▶ _Exercise aim_
Find the lines of the listing that contain the string "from", and return them.
-=-=-=-=-
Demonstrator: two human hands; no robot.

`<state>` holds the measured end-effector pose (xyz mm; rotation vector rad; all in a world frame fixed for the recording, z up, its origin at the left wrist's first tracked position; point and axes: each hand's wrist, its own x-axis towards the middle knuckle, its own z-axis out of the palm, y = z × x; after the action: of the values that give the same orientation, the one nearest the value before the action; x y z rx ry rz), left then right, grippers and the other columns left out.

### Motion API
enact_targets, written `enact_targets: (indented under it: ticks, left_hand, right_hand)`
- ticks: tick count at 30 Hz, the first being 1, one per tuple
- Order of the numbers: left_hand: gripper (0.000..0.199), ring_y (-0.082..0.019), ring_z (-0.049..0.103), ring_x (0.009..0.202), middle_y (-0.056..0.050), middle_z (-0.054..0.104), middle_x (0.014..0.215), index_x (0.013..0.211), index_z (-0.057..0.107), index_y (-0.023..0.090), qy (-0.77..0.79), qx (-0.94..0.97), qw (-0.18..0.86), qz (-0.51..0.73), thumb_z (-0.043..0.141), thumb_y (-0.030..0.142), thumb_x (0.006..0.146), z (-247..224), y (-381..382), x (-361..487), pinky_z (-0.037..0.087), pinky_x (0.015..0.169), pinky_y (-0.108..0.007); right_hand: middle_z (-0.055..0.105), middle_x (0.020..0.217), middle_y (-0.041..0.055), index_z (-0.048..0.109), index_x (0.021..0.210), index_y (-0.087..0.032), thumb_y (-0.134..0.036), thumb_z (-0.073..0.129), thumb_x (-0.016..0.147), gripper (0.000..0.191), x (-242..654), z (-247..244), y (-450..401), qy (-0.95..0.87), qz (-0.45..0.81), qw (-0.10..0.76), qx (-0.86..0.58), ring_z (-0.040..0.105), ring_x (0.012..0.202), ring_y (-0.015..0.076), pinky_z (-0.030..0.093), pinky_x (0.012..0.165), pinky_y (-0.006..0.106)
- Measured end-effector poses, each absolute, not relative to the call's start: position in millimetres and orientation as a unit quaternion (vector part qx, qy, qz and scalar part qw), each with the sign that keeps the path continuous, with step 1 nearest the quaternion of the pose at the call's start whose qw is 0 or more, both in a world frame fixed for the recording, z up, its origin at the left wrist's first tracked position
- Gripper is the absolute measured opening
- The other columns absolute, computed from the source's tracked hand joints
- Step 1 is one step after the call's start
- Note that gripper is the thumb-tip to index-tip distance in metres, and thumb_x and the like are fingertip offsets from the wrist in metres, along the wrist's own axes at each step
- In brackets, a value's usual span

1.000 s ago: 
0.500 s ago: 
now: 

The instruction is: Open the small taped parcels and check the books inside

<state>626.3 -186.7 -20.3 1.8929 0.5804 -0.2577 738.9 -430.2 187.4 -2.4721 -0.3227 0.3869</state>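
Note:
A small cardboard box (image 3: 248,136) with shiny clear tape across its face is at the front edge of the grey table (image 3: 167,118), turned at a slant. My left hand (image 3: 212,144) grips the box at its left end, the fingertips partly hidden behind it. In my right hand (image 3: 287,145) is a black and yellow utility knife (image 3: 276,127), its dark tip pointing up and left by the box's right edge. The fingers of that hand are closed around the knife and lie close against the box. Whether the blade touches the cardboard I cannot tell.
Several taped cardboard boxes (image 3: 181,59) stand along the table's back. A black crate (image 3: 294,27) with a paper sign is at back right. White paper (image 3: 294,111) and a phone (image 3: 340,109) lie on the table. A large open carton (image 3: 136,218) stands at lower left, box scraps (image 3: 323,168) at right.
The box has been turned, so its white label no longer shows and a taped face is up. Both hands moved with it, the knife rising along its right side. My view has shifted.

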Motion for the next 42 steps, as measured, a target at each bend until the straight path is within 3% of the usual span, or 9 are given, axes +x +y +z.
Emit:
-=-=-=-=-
▶ _Answer section_
- The other columns absolute, computed from the source's tracked hand joints
- Note that gripper is the thumb-tip to index-tip distance in metres, and thumb_x and the like are fingertip offsets from the wrist in metres, along the wrist's own axes at each step

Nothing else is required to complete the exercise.